Profiles in IT: Banking on Online

An early approach to making e-commerce work by focusing on customers and customer needs—while still using the Web in innovative ways.

If the short and often inglorious history of dotcoms has proven anything, it's that the surviving companies are those that offer genuine value and convenience to customers. KeyCorp, an $86 billion financial services company based in Cleveland, designed its online banking services around those goals when it began exploring the Internet's potential four years ago.

Historically, the bank's online services were viewed as an outgrowth of its other electronic offerings, including its ATM network and call centers. "It seemed like a logical extension, another growing, budding electronic delivery channel called the Internet," recalls Patrick Swanick, president and CEO of Key Electronic Services, the KeyCorp subsidiary that handles the firm's electronic banking services. The subsidiary was formed in 1997, around the time when Internet banking and electronic services were starting to make an impact in the financial services industry. "We felt it was necessary to have a dedicated approach, corporatewide, to our Internet efforts," Swanick says.

"The thinking was that we really needed to take a customer-focused approach to these electronic vehicles, and the Internet would be no exception. One of the basic guidelines ... was that we were going to make sure that any online offerings would be integrated with offerings in the ATM network, the branch bank network and the call center. We built our Internet services in such a way that clients got the same information—updated and in real time—no matter what access mechanism they chose to use. That was very different—and is still quite different—from some of the larger banks because most of the larger institutions today have multiple legacy systems that don't talk to one another."

Swanick's own background is in business, not technology. He has an MBA in management, and although the positions he's held since he joined KeyCorp in 1992 have often touched on technology, he is not a technology expert himself. "I would say I know enough about the technology to ask the right questions in most cases," he says. "The thinking [when Key Electronic Services was formed] was that technologists could certainly make the technology work, but they might not have the business or financial background to understand how to make money at this or how to make sure the customer and the company benefited."

Uniform information across KeyCorp's customer touch-points doesn't mean the bank's online services merely duplicate branch and telephone banking services, however.
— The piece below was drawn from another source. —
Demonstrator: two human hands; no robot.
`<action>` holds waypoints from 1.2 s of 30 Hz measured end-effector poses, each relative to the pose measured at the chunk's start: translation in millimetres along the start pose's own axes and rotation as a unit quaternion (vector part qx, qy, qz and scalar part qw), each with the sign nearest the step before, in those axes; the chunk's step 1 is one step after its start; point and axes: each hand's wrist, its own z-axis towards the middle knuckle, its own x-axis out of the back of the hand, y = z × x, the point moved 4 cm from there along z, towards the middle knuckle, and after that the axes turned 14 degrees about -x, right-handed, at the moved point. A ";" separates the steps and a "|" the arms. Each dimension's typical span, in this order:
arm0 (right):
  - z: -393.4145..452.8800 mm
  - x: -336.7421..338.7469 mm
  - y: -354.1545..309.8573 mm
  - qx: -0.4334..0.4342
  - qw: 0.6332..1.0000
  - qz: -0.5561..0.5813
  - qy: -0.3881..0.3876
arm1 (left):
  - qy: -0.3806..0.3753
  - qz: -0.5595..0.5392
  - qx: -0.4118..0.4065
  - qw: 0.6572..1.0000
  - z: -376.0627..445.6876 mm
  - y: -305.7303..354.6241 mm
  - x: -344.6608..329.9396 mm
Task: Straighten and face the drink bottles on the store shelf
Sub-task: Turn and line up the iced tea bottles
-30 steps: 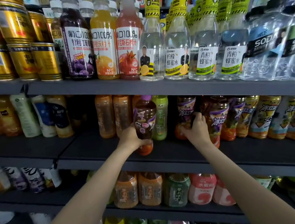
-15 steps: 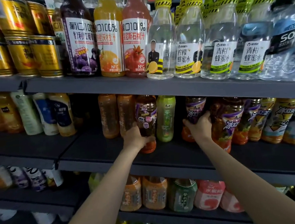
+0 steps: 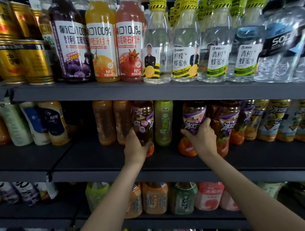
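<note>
On the middle shelf (image 3: 100,162), my left hand (image 3: 135,149) grips the lower part of a dark iced-tea bottle with a purple label (image 3: 143,121), which stands upright beside a green tea bottle (image 3: 164,122). My right hand (image 3: 201,138) grips a second purple-label iced-tea bottle (image 3: 194,119) around its middle, its label facing me. More purple-label and yellow-label tea bottles (image 3: 270,119) stand in a row to the right. Two orange bottles (image 3: 104,122) stand left of my left hand.
The top shelf (image 3: 90,88) carries gold cans (image 3: 14,59), three juice bottles (image 3: 103,46), clear honey-water bottles (image 3: 186,53) and soda-water bottles (image 3: 282,48). The shelf below (image 3: 194,218) holds orange, green and pink bottles. White and blue bottles (image 3: 36,121) stand at the mid-left.
The view has moved closer to the shelf. Both hands keep their hold. The right hand's bottle now shows more of its purple label toward me.
</note>
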 end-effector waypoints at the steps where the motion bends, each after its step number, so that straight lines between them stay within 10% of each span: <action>1: -5.9 3.9 0.8 0.009 1.000 0.004 0.000 | 0.060 0.023 -0.038 0.997 -8.3 3.7 2.2; 3: -15.6 11.9 3.3 0.023 1.000 0.007 -0.002 | 0.124 0.065 -0.151 0.979 -25.5 16.1 2.5; 6: -31.8 23.4 6.1 0.031 0.999 0.001 -0.013 | -0.012 0.037 -0.248 0.968 -48.0 36.2 -10.5; 12: -49.6 41.3 10.2 -0.023 0.983 0.127 -0.128 | -0.261 -0.189 -0.074 0.944 -65.5 36.3 -27.4; 16: -74.3 45.8 15.0 -0.109 0.885 0.376 -0.252 | -0.342 -0.350 0.084 0.868 -78.1 37.4 -13.6; 18: -83.5 48.2 12.4 -0.120 0.843 0.441 -0.283 | -0.333 -0.403 0.115 0.845 -81.0 43.2 -7.8; 23: -84.6 53.9 12.8 -0.195 0.834 0.434 -0.280 | -0.194 -0.133 -0.096 0.967 -65.1 54.6 17.2; 29: -96.8 47.1 8.4 -0.339 0.697 0.566 -0.282 | -0.133 0.012 -0.294 0.946 -60.5 69.4 39.5; 32: -96.7 50.8 9.2 -0.319 0.713 0.563 -0.270 | -0.214 -0.170 -0.114 0.955 -61.2 61.2 42.0; 36: -93.1 56.4 9.6 -0.271 0.727 0.569 -0.273 | -0.280 -0.428 0.129 0.849 -67.7 52.2 36.9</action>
Although general goals—the bank likes to build multiple-product relationships with customers, for example—serve as marketing touchstones for Key Electronic Services, the subsidiary also exploits the strengths of its electronic channels to build new services.

"The technology has enabled us to do more and provide a richer service overall to the client," Swanick says, "but what we focus on with customers is letting them choose how they want to access us. We have some tools and products that are available through technology online, but you can always call your relationship manager or your account officer and get the people side of things, if that's what you want."
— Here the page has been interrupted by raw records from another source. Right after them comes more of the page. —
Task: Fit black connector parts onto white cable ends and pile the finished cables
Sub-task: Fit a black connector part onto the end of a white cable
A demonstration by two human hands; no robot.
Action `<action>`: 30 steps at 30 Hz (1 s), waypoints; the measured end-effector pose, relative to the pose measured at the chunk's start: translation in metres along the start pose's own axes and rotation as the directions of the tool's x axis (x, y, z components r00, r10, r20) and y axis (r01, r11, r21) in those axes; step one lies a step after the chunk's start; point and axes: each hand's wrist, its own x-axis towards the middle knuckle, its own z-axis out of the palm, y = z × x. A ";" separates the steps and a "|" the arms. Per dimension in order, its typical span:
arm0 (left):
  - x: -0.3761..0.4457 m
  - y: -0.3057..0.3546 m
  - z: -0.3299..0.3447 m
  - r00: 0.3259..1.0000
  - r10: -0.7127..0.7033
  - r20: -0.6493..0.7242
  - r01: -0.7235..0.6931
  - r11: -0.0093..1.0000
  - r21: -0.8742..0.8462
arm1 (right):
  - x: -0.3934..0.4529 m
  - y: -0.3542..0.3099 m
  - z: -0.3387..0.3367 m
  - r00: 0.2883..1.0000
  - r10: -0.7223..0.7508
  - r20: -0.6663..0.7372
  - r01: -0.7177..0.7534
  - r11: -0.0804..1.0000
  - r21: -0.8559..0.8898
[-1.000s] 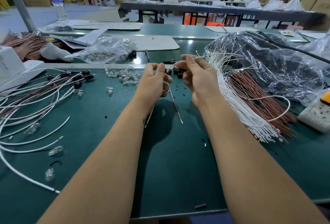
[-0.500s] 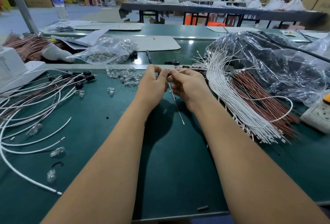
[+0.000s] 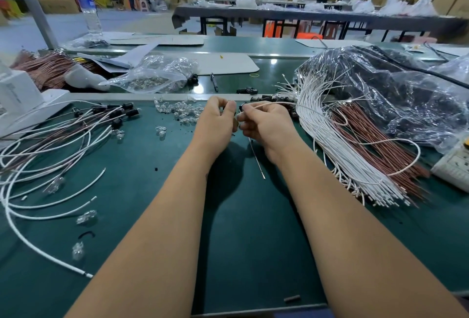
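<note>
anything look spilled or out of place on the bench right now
Yes, small things. Clear plastic pieces lie scattered loose on the green mat instead of in the bag, with strays near the finished cables. A small dark piece sits alone at the near edge. Nothing looks damaged.

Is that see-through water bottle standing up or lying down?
Standing up. The clear plastic water bottle sits upright on the far green bench, cap at the top.

A water bottle [image 3: 89, 10] stands at the table's [image 3: 253, 254] far left corner. A pen [image 3: 214, 81] lies near the far edge; clear plastic bags [image 3: 396, 97] heap along the right edge.
</note>
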 end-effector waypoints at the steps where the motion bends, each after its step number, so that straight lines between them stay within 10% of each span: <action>1: 0.001 -0.001 0.000 1.000 -0.012 -0.013 0.012 0.999 -0.046 | 0.001 0.000 -0.002 0.999 -0.005 -0.043 0.007 0.999 0.036; 13: 0.006 0.000 -0.014 0.984 -0.177 -0.012 0.114 0.685 -0.720 | 0.005 -0.006 -0.012 0.971 -0.081 -0.225 0.140 0.955 0.260; 30: 0.002 0.008 -0.014 0.977 -0.203 0.065 0.185 0.655 -0.732 | 0.004 -0.007 -0.015 0.965 -0.064 -0.253 0.127 0.962 0.243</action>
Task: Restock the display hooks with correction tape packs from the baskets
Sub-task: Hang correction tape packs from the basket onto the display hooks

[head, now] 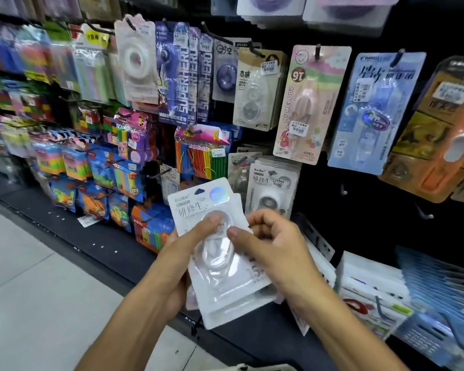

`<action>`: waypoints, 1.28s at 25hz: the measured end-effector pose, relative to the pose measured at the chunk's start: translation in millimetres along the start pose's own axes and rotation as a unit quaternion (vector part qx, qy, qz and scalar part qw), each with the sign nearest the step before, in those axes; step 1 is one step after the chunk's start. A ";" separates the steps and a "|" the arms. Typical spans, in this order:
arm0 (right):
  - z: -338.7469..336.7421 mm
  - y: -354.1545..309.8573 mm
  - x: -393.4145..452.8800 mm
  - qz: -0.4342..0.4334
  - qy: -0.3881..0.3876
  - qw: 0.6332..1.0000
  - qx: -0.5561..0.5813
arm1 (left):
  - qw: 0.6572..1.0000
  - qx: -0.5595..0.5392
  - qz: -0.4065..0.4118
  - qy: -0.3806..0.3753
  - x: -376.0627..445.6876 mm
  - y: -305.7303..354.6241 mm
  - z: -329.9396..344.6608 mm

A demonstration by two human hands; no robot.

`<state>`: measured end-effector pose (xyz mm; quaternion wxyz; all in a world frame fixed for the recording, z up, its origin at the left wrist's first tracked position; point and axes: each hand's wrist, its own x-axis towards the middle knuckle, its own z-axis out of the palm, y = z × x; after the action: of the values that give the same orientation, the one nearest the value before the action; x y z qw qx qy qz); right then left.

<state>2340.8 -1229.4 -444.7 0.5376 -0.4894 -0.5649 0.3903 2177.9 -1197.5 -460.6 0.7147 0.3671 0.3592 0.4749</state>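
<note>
1. Left hand (181, 253): under the white packs (225, 266), fingers behind, thumb pressed on the top blister
2. Right hand (272, 243): fingers curled, thumb pinching the top pack's right edge
3. Matching packs (272, 188) hang just above the grip

We see bright, even shop light from above, with hardly any shadow. Glare whitens the blister packs (220, 253) in our hands. The left shelves (24, 84) smear with motion blur, the wide lens bends the edges, and the upper corner packs (340, 9) look soft.
</note>
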 end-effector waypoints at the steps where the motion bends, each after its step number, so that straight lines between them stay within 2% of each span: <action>1: -1.5 -0.7 -0.5 0.013 0.012 0.996 0.087 | 1.000 -0.017 -0.019 -0.017 -2.6 -1.1 1.8; 3: -7.3 -2.2 -0.2 0.045 0.044 0.973 0.224 | 0.999 -0.035 -0.017 -0.017 -5.0 -2.4 3.3; 5: -12.4 -1.2 3.3 0.048 0.110 0.965 0.231 | 0.999 -0.003 0.024 0.030 -3.8 -1.7 1.0; 7: -20.6 3.4 8.8 0.053 0.179 0.964 0.192 | 0.995 0.014 0.053 0.079 -1.7 1.3 -4.2; 9: -33.0 11.2 14.4 0.066 0.239 0.964 0.098 | 0.990 0.009 0.072 0.122 -0.2 4.7 -11.2; 12: -40.7 19.3 16.6 0.057 0.248 0.965 -0.072 | 0.974 0.068 0.136 0.169 2.7 10.2 -19.6; 15: -36.2 22.3 15.5 0.076 0.260 0.962 -0.032 | 0.970 0.066 0.162 0.169 4.8 12.0 -23.6; 16: -34.9 22.8 14.1 0.076 0.267 0.958 -0.078 | 0.971 0.062 0.160 0.167 4.8 11.5 -23.4; 17: -35.2 25.1 12.8 0.057 0.269 0.946 -0.172 | 0.972 0.061 0.159 0.163 4.9 10.1 -22.7; 18: -35.1 27.2 10.4 0.026 0.249 0.935 -0.252 | 0.973 0.061 0.158 0.158 4.9 8.3 -21.1; 19: -32.2 26.1 8.0 -0.006 0.197 0.945 -0.261 | 0.974 0.060 0.157 0.150 4.7 6.1 -18.8; 21: -16.7 20.9 0.7 0.024 -0.003 0.994 -0.103 | 0.980 0.057 0.144 0.126 3.4 2.4 -13.7; 22: -10.4 20.4 -1.1 0.040 -0.067 0.996 -0.035 | 0.984 0.056 0.131 0.107 2.4 1.5 -11.8; 23: -6.6 19.6 -0.5 0.045 -0.075 0.996 0.013 | 0.988 0.054 0.119 0.084 1.5 1.3 -10.7; 26: -16.1 12.4 3.4 0.074 0.060 0.989 0.111 | 0.991 0.037 0.118 0.048 -4.1 6.7 -11.9; 29: -36.2 20.6 5.7 0.116 0.175 0.978 0.015 | 0.986 0.036 0.151 0.065 -7.4 14.3 -17.7; 31: -36.3 29.8 3.4 0.102 0.184 0.976 -0.060 | 0.981 0.046 0.168 0.086 -6.7 15.3 -20.5; 32: -33.4 34.0 3.1 0.090 0.182 0.978 -0.057 | 0.980 0.051 0.170 0.092 -6.0 14.6 -21.0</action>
<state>2378.6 -1221.9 -473.0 0.5655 -0.6307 -0.4325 0.3088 2152.0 -1195.2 -456.9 0.5675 0.4133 0.3795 0.6025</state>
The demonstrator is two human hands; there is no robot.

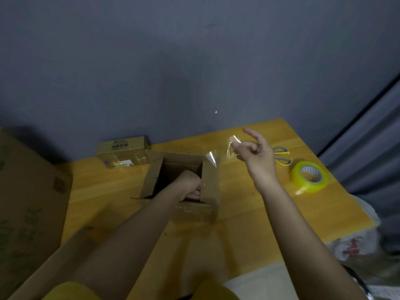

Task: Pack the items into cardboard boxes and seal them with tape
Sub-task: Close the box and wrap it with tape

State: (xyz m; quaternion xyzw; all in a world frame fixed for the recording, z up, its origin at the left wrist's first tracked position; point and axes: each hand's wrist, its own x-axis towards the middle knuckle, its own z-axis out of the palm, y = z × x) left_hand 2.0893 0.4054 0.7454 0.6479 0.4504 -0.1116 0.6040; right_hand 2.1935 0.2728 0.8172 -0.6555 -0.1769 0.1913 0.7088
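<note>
Right hand point(252, 149) raised, grip pinched on a strip of clear tape point(231, 148) running to the open cardboard box's point(211, 182) right flap. Left hand point(190, 185) inside the box, curled over that wall. Box mid-tabletop point(249, 213). Tape roll point(309, 177) and scissors point(282, 158) right; sealed box point(123, 151) behind.

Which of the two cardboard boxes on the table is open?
The nearer box, with the left hand inside; its flaps stand up. The smaller box by the wall is closed and taped.

Open box point(181, 182) mid-table point(249, 213); sealed box point(123, 151) behind-left; scissors point(282, 155), tape roll point(309, 176) right
</note>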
Many of KeyCorp's online services are by now fairly common among banks. Included in those are checking account balances and electronic bill payment. KeyCorp, incidentally, charges for online bill payment. It is, the company reasoned, a value-added service, and if costs were kept at reasonable levels and customers perceived the value-add, they'd be willing to pay the fee. In fact, KeyCorp's line of thinking proved correct: 24 percent of its online customers use electronic bill payment—one of the highest percentages in the industry, Swanick says—and the fees provide a nice income stream.
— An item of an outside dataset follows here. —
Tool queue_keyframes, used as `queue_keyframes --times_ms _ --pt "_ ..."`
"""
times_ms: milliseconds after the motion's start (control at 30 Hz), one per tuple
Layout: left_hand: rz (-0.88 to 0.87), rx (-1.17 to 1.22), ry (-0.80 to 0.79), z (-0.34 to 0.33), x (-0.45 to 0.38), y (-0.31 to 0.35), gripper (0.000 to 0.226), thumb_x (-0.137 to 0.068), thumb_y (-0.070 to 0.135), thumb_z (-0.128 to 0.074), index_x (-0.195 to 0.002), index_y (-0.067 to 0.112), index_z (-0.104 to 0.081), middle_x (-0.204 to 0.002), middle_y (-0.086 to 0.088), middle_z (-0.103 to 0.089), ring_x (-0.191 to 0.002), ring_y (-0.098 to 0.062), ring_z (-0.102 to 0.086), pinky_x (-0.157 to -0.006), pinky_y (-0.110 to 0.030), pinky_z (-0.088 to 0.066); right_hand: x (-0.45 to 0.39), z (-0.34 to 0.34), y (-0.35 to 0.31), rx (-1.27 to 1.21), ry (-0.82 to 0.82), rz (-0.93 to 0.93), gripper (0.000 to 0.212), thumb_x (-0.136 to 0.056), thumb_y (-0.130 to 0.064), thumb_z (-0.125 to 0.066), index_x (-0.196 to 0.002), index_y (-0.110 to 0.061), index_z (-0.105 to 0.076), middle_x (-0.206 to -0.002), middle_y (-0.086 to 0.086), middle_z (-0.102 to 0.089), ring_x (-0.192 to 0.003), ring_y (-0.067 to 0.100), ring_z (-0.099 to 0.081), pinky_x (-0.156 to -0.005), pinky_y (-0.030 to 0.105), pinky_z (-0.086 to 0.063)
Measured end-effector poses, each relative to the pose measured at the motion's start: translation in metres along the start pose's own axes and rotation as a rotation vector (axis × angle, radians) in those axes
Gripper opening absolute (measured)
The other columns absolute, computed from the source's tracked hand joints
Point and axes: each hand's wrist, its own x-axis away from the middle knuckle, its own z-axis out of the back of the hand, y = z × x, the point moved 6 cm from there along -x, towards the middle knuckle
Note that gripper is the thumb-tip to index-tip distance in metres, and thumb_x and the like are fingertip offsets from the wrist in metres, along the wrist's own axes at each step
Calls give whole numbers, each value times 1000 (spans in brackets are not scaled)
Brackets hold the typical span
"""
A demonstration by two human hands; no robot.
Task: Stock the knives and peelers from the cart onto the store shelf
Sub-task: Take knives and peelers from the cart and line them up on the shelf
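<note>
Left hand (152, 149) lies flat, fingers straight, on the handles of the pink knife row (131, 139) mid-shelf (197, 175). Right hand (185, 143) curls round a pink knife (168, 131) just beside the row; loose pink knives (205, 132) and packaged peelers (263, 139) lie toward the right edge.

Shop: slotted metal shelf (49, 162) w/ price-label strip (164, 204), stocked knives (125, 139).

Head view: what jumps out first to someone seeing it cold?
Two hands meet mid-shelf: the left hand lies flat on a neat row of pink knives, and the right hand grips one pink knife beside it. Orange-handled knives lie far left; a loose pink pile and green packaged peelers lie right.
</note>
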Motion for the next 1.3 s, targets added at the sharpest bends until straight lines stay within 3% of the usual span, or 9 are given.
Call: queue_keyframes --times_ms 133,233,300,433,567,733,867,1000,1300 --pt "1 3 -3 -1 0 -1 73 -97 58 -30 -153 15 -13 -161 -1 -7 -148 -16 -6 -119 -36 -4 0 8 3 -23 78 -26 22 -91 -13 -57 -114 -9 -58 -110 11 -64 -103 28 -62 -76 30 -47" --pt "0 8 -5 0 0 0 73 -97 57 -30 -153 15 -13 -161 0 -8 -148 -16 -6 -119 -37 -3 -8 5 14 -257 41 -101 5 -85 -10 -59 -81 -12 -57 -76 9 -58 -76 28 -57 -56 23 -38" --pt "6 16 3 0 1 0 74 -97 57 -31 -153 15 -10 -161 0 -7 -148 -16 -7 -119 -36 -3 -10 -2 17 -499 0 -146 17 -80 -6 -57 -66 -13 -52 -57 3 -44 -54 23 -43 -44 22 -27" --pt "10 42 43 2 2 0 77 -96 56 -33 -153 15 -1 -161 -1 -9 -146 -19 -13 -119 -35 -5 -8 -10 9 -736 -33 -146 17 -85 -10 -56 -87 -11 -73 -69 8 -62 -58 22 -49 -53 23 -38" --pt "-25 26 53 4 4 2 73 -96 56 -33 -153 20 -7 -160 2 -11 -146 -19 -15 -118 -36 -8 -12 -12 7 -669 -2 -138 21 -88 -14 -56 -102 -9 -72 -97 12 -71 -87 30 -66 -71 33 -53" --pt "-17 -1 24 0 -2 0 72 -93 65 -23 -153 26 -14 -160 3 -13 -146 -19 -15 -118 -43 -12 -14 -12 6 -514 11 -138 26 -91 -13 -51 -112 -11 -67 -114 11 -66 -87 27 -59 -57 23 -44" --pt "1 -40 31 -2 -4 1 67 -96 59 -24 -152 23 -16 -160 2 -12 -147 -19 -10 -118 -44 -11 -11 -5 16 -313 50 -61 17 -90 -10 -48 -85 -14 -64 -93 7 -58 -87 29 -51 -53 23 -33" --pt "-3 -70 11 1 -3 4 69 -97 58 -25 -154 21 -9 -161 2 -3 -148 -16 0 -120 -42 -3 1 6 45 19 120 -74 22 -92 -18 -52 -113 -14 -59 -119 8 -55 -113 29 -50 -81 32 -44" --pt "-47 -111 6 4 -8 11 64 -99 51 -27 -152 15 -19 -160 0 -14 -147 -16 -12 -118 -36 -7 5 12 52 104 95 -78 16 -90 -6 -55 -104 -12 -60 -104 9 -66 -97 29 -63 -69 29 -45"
But Key Electronic Services is also using the Web to provide some unusual, cutting-edge capabilities to its retail and small business clients. Recently, for example, the bank began offering its customers online budget management capability with features similar to Quicken. Customers with PDAs or Internet-enabled cell phones can access at their account information and pay bills via Key's wireless services. The bank also operates a business-to-business marketplace, called KeyProcure, for its business customers, and clients can select and apply for IRA accounts online as well.

The newest service, which was scheduled to go live in September, is an aggregation service that lets customers view not only their KeyCorp accounts, but also brokerage and other bank accounts. "Customers would provide us with information about their account relationships with other providers—like Schwab or Fidelity—and we would go to those Web sites and, using passwords that customers have provided us, pull back information to give them a combined, aggregated view of all their financial relationships," Swanick explains.

"We want to be the trusted advisor, the relationship advisor...and bring clients solutions that help them manage their financial affairs. We want to go beyond the basic deposit and loan products of banking and extend out into more of a lifestyle focus—saving for retirement, dealing with a child's education—those kinds of things."

Key Electronic Services' approach wins awards—KeyCorp recently ranked among the top 100 e-businesses in an Internet Week survey, and it has scored high in other rankings as well. But more important, its approach wins customers. Over 350,000 customers—about 21 percent of the total—are enrolled in its Internet services, using them to manage their accounts online, pay bills, and so on. Over a million unique visitors log on to the www.Key.com Web site every month, some just looking, others applying for loans or credit cards.

About the Author

Bob Mueller is a writer and magazine publishing consultant based in the Chicago area, covering technology and management subjects.